BML Munjal University (BMU) released a report titled Future Of Work & Human Challenges: Technology & Beyond (FOW). The report explores how the future of work is going to be shaped by technology and reveals findings from a survey with HR leaders on business sentiment, the existing skills gap especially with soft skills and the role of higher education institutions to prepare a future, more employable workforce.

43 per cent of HR leaders state that reskilling employees is therefore their top most priority followed by hiring talent at 26.6 per cent. Nearly 18 per cent say that helping employees navigate workplace challenges is a conscious strategy to help retain talent especially in a post COVID-19 workplace that is defined by change and uncertainty.

Freshers (38 per cent) form the largest cohort of talent that HR Leaders are looking to recruit to address the skill gap in their organizations followed by those in middle and senior management at 30 per cent each.

A new work order is giving way to the importance of soft-skills. 38 per cent say that the importance of soft skills cannot be overemphasized as it allows talent to adapt quickly to a changing economy and needs. 31 per cent state that a lack of soft skills among candidates can limit the company’s productivity.

A new work order is also evident in how organizations are choosing to reward and motivate employees. HR Leaders say that both effort and achievement are celebrated equally to motivate employees and not just the latter. Further, 25 per cent also say that failures are celebrated which furthers the importance of putting in the optimum effort.

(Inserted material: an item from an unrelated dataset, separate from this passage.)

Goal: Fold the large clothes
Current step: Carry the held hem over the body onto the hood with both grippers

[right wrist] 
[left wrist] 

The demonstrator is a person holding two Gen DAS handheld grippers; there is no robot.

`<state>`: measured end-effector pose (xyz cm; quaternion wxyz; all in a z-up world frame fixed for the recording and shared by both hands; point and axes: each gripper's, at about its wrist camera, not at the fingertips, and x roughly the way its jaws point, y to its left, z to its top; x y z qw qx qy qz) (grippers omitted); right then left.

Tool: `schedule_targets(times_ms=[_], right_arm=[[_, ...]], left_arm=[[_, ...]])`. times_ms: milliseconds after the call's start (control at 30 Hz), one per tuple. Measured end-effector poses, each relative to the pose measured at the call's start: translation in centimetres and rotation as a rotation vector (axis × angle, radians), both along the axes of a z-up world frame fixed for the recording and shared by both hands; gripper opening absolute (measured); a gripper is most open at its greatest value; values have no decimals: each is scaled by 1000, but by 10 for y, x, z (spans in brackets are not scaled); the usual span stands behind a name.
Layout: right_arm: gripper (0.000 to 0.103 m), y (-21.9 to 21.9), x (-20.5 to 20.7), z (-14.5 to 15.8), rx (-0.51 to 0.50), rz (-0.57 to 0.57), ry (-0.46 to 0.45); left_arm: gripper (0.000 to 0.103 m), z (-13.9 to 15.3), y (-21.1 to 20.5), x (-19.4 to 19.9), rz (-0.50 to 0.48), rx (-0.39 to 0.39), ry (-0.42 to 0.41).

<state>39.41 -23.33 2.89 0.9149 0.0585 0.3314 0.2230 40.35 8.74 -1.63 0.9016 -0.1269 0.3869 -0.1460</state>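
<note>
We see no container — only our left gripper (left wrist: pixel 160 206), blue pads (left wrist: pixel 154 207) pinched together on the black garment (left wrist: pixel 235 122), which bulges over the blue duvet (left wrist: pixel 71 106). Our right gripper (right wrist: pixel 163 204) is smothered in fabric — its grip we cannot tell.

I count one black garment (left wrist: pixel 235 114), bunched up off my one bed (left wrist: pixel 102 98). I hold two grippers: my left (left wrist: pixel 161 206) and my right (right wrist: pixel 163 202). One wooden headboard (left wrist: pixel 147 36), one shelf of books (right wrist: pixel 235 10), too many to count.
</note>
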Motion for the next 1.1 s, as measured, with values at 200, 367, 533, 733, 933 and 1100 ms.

Teamwork 57 per cent, followed by creativity 54 per cent, and communication 50 per cent, emerge as the top three soft skills that are most in demand.

In an interesting finding on the issue of moonlighting, a majority of HR respondents are okay with the trend. While 43 per cent were not in favor and called it cheating, 49 per cent say they would be okay with it as long as the employee declares it.

Dr. Kiran Karnik,  Chairman, IIIT Delhi & Former President, NASSCOM said, “There could be various alternative scenarios of the future, as related to technology and jobs. One could well argue that the future is not about jobs, but about livelihoods; that the current concerns about “quality” jobs which assure social security benefits is ill-founded. Instead, we need to look at livelihoods, with part-time, fixed-period, and gig work being predominant – supported, of course, by a universal system of retirement, pension, and social security guarantees. Also, there is no cause to look at Artificial Intelligence (AI) or robots as threats: the future will not be a man or machine dichotomy, but a man plus machine model.”